Data under study:
·····
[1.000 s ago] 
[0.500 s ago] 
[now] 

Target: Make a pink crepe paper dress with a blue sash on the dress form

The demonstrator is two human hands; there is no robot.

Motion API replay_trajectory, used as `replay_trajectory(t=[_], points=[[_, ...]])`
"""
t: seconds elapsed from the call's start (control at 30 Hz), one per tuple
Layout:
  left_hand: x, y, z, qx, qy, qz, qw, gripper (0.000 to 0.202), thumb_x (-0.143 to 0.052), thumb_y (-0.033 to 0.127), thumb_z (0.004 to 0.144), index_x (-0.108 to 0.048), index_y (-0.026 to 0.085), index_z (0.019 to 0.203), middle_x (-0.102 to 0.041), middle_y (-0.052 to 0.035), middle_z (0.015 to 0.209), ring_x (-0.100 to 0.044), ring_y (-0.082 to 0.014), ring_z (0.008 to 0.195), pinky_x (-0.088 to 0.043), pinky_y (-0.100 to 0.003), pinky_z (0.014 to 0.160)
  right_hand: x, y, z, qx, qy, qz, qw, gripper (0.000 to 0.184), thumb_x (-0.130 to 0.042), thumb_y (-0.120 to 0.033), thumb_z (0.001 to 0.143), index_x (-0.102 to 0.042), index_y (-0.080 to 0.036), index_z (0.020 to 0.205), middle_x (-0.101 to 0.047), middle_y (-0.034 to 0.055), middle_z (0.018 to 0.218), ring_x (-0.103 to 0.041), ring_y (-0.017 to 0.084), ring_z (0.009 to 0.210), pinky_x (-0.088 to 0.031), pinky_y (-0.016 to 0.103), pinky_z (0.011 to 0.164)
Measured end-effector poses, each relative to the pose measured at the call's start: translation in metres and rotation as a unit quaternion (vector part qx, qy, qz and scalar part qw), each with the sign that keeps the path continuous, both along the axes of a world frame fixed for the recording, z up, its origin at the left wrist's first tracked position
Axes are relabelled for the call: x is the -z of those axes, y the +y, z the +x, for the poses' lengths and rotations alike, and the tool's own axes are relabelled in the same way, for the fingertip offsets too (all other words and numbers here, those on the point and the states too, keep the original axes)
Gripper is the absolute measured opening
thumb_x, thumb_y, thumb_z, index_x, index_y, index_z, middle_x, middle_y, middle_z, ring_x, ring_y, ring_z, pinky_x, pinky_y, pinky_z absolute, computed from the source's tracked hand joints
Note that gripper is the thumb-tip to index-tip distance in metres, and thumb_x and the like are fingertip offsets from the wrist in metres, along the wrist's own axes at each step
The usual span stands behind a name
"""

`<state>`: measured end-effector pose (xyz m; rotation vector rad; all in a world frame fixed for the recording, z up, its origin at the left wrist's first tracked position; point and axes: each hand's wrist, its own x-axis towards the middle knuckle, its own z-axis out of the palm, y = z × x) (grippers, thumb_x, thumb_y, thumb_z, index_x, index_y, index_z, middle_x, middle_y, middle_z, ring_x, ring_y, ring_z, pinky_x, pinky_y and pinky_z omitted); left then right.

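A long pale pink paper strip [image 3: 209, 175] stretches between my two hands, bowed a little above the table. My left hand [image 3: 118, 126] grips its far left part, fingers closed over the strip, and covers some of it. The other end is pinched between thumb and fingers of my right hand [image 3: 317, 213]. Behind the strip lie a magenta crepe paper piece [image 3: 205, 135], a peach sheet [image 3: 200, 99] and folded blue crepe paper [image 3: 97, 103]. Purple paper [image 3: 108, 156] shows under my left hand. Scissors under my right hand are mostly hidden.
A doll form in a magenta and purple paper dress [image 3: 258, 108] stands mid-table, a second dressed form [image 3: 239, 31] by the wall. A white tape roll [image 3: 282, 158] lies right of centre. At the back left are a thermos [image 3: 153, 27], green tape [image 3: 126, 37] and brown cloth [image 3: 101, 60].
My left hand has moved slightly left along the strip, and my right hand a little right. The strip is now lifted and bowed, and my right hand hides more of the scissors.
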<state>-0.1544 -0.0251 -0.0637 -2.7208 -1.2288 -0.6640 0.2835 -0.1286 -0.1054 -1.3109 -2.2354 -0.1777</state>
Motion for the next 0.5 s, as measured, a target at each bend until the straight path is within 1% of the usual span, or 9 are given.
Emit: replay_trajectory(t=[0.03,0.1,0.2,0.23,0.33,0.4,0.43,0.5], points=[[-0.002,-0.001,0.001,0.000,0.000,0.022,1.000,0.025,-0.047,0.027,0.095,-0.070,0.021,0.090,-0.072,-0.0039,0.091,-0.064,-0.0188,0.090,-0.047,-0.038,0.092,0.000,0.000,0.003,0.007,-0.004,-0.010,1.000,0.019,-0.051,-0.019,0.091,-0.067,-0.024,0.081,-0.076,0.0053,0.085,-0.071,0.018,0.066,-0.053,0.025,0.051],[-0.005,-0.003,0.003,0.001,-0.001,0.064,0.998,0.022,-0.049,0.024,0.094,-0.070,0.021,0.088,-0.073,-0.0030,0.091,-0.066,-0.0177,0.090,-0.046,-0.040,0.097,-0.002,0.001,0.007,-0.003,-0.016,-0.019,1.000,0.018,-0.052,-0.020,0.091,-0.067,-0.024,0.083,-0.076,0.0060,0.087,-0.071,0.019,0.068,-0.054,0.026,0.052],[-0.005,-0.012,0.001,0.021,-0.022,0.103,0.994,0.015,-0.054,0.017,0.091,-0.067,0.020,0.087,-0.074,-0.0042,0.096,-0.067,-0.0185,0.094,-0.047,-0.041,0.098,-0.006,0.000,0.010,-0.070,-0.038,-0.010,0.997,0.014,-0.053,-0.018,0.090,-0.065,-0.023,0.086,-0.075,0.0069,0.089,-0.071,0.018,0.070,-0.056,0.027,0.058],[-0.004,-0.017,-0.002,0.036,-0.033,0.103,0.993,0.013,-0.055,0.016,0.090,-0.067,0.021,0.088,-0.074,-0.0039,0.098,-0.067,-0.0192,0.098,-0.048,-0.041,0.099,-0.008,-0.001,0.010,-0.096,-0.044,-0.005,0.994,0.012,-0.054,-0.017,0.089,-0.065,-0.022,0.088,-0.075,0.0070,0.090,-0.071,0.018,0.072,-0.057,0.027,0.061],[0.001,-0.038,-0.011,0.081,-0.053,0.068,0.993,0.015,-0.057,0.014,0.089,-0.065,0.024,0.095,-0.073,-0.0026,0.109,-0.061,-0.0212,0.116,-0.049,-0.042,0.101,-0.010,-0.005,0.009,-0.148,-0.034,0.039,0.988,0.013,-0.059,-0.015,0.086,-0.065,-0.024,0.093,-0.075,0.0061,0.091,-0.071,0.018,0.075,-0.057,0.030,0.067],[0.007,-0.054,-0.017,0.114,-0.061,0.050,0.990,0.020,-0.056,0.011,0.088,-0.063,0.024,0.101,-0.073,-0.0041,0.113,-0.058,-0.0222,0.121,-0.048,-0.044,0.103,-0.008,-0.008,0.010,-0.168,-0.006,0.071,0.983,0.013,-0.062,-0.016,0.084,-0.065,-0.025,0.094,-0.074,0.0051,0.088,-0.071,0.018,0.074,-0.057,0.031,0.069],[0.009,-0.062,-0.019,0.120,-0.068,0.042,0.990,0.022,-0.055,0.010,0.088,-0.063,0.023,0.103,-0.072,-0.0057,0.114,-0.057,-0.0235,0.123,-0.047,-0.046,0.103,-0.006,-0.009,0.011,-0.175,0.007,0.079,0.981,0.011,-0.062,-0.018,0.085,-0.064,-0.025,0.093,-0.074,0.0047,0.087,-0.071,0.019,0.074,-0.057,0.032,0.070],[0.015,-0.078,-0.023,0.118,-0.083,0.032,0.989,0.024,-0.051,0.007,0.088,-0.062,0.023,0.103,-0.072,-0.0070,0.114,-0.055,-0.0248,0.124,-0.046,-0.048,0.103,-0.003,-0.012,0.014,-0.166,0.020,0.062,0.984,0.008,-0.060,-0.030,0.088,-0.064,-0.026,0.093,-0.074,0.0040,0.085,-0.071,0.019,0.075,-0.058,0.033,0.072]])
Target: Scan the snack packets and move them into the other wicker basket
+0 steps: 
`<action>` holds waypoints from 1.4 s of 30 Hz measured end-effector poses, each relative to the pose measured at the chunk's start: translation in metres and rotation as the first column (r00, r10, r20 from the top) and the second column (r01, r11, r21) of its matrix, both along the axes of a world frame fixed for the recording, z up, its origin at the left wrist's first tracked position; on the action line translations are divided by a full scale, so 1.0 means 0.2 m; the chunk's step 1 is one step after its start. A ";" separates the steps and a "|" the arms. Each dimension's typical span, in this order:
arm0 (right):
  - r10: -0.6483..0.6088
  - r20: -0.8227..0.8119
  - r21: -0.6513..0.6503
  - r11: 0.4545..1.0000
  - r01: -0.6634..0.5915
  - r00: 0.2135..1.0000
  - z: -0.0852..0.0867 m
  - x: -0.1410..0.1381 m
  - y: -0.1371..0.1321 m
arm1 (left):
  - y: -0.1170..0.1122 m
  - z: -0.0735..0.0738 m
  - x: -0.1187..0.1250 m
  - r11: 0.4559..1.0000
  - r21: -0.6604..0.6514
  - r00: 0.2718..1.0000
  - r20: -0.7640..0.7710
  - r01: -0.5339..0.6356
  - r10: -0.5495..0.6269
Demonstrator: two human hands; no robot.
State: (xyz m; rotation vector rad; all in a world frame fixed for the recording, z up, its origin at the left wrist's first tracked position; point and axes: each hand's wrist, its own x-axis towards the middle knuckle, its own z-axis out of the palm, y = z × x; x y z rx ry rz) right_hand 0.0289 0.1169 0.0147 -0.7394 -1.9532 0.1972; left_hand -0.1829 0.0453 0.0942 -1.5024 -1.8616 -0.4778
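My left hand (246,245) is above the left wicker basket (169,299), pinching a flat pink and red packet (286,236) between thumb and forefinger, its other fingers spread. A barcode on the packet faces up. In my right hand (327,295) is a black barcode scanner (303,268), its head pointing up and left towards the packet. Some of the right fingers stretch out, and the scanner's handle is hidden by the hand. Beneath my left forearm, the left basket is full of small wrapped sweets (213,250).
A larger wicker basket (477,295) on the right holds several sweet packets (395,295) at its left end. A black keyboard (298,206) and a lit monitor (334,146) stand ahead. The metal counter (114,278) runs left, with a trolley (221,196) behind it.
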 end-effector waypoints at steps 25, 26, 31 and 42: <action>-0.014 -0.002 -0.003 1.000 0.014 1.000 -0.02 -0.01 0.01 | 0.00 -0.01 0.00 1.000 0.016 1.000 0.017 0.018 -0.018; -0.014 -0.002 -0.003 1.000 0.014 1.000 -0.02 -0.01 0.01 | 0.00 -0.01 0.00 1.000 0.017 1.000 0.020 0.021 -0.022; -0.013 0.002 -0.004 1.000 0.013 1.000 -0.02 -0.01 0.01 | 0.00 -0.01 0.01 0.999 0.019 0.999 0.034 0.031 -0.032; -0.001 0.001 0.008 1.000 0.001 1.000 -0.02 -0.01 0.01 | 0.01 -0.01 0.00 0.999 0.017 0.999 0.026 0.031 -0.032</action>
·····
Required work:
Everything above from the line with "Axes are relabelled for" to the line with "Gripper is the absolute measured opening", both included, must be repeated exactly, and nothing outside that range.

Written solution:
Axes are relabelled for the call: x is the -z of those axes, y the +y, z the +x, for the poses' lengths and rotations alike, and the tool's own axes are relabelled in the same way, for the fingertip offsets too (all other words and numbers here, those on the point and the states too, keep the original axes)
Gripper is the absolute measured opening

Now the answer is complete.